His first trip to Central Europe opened his eyes to the reality of the Roma, an ethnic minority that is impoverished, misunderstood and neglected -- a stark contrast to the way much of the world perceives them.
"These people aren't traveling anywhere," says Kollasch, a photographer and technical services director at the library of University of Northern Iowa, Cedar Falls, Iowa. "They have nearly 100 percent unemployment and they subsist on welfare payments. They have tough lives."
He has traveled to Slovakia several times since 1994, when he first visited the country while participating in an educational library project. Slovak friends eventually introduced him to the people and culture, and Kollasch began taking photographs of Roma families in 1999.

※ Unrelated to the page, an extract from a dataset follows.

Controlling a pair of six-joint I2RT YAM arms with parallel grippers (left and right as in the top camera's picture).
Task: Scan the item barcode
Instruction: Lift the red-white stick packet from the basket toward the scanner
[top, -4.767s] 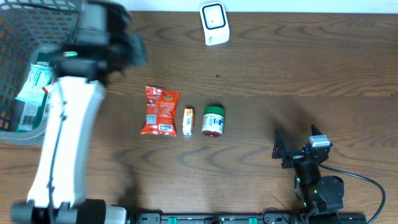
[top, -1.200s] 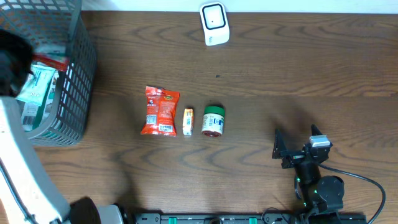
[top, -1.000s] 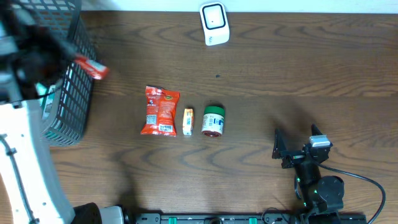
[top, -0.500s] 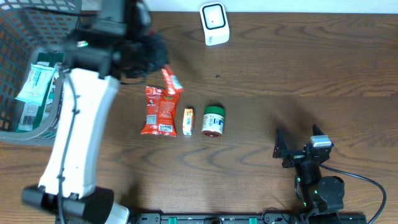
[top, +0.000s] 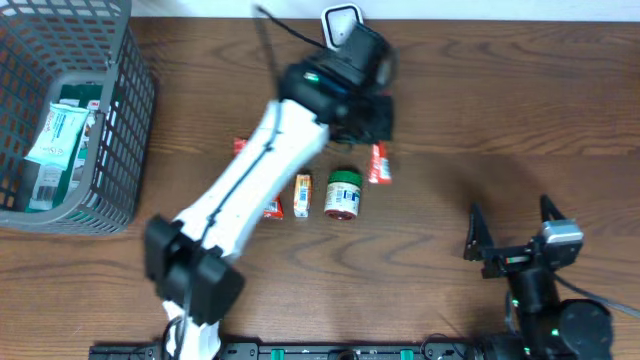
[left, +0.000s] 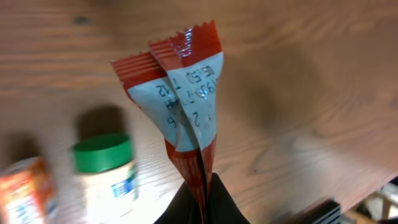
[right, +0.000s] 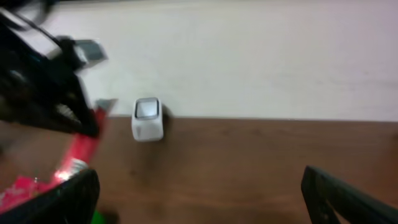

A collection of Kollasch's photographs, "Roma Foto Projekt," will be displayed at Point Park University beginning Tuesday and running through Nov. 12. The exhibition also will feature photographs by his collaborator, Sandy Carter, a photographer from Victoria, British Columbia.
The Western Pennsylvania Slovak Cultural Association is sponsoring the photography exhibit, coordinated by Joe Senko, the association's executive director, and board members Joseph Bielecki, a South Side attorney, and Andrew Conte, a Pittsburgh Tribune-Review staff writer.
Senko is one of only 10 Slovakia honorary consuls in the United States. His job is to assist visitors from Slovakia and promote the Slovak culture to people in this country. Senko says there are nearly 800,000 people of Slovak heritage living in the United States.
Conte, who spent time in Slovakia last summer on a German Marshall Fund of the United States journalism fellowship for the newspaper, says Pittsburgh offers a good setting for the exhibit "because it remains home to more Slovak emigrants and their descendants than any other U.S. city. The Slovaks call Pittsburgh the 'capital of the second Slovakia.'"
He says the exhibition is timely in that "Slovakia entered the European Union last year and has to show that it's treating the Roma fairly. There are many Gypsies living in Eastern Slovakia, generally in ramshackle settlements outside of each town."
Kollasch says what intrigues him most about the Roma is their spirit and ability to find joy in their lives despite their daily struggles and prejudice against them. Many of his photographs are of smiling faces of children. While Slovak families have an average of one to two children, Roma families tend to be large, with as many as five or more youngsters, he says.
He chose to shoot the photos in black and white, he says, so that people would not be distracted by colors when looking at the images depicting the poor living conditions in Roma homes and neighborhoods. The 30 photos in the show focus primarily on Svinia and Jarovnice in eastern Slovakia.
To help increase public awareness about the plight of the Roma, a panel discussion will be held Tuesday at Point Park's Downtown campus. Those participating in the discussion will include Conte; Miriam Vypalova, a member of the Slovak Embassy in Washington, D.C.; and John and Katherine "Kitty" Goodish.
John Goodish is executive vice president of operations for United States Steel Corporation in Pittsburgh. He and his wife lived in Slovakia from 1997 to 2003, where he was president of U.S. Steel Kosice, a steel manufacturing plant in the town of Kosice. The couple also did volunteer work for local orphanages there.
U.S. Steel has hired some 200 Roma for jobs at the steel plant, according to John Goodish.
"You have to try and win their confidence one day at a time," he says. "For us to offer employment to them is a start. They can be a hard-working people. They have attributes that we need to appreciate."
Kollasch says his goal in the exhibition is basically to try and effectively tell the story of the Roma. "It's one that many Americans don't know," he says.